> [About this task]: Please reproduce each line of the data below as it stands.

> [Collected data]:
▼

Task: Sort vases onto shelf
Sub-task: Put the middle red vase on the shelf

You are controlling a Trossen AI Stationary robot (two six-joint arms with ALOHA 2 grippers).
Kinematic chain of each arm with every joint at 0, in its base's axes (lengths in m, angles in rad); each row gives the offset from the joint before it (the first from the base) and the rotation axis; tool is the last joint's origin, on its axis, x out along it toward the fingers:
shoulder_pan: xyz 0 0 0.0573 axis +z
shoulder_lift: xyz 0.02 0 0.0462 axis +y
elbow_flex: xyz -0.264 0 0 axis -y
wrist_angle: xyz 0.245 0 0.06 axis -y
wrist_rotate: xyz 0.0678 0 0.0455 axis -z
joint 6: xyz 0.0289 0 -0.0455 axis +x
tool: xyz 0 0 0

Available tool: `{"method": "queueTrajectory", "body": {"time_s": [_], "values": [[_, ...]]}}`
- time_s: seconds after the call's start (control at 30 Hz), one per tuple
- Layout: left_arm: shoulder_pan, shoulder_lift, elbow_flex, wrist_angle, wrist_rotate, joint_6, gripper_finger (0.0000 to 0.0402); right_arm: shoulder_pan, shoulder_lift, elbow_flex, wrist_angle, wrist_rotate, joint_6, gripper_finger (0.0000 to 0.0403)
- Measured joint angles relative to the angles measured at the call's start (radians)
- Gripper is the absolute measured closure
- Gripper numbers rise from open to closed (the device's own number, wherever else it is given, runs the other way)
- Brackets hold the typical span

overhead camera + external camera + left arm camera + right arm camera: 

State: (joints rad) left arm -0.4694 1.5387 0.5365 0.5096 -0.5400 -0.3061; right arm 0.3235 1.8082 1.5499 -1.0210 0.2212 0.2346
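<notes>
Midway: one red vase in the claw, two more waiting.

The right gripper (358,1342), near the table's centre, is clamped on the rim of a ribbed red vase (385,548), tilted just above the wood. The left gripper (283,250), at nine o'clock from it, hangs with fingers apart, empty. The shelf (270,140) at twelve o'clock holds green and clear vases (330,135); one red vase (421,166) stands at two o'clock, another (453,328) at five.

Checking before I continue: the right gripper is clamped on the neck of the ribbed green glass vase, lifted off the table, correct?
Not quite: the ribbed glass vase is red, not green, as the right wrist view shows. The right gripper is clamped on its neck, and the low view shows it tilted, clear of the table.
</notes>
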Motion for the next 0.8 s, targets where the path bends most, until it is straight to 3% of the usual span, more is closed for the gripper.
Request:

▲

> [Response]:
Task: Sort vases onto shelf
Sub-task: Put the middle red vase on the shelf

You are controlling a Trossen AI Stationary robot (two six-joint arms with ALOHA 2 grippers).
Kinematic chain of each arm with every joint at 0, in its base's axes (lengths in m, angles in rad); each row gives the offset from the joint before it (the first from the base) and the rotation axis; tool is the last joint's origin, on its axis, x out along it toward the fingers:
shoulder_pan: xyz 0 0 0.0573 axis +z
shoulder_lift: xyz 0.02 0 0.0462 axis +y
elbow_flex: xyz -0.264 0 0 axis -y
wrist_angle: xyz 0.245 0 0.06 axis -y
wrist_rotate: xyz 0.0678 0 0.0455 axis -z
joint 6: xyz 0.0289 0 -0.0455 axis +x
tool: xyz 0 0 0

Available tool: `{"method": "queueTrajectory", "body": {"time_s": [_], "values": [[_, ...]]}}`
- time_s: seconds after the call's start (control at 30 Hz), one per tuple
- Layout: left_arm: shoulder_pan, shoulder_lift, elbow_flex, wrist_angle, wrist_rotate, joint_6, gripper_finger (0.0000 to 0.0402); right_arm: shoulder_pan, shoulder_lift, elbow_flex, wrist_angle, wrist_rotate, joint_6, gripper_finger (0.0000 to 0.0403)
- Measured joint angles relative to the angles measured at the call's start (radians)
- Gripper is the absolute measured closure
- Gripper numbers rise from open to closed (the device's own number, wherever else it is given, runs the other way)
- Brackets hold the typical span

overhead camera + external camera + left arm camera + right arm camera: 

State: (joints rad) left arm -0.4694 1.5387 0.5365 0.5096 -0.5400 -0.3061; right arm 0.3235 1.8082 1.5499 -1.0210 0.2212 0.2346
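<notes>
Midway: one red vase in the claw, two more waiting.

The right gripper (358,1342), near the table's centre, is clamped on the rim of a ribbed red vase (385,548), tilted just above the wood. The left gripper (283,250), at nine o'clock from it, hangs with fingers apart, empty. The shelf (270,140) at twelve o'clock holds green and clear vases (330,135); one red vase (421,166) stands at two o'clock, another (453,328) at five.

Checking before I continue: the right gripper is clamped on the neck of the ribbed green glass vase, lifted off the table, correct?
Not quite: the ribbed glass vase is red, not green, as the right wrist view shows. The right gripper is clamped on its neck, and the low view shows it tilted, clear of the table.
</notes>
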Motion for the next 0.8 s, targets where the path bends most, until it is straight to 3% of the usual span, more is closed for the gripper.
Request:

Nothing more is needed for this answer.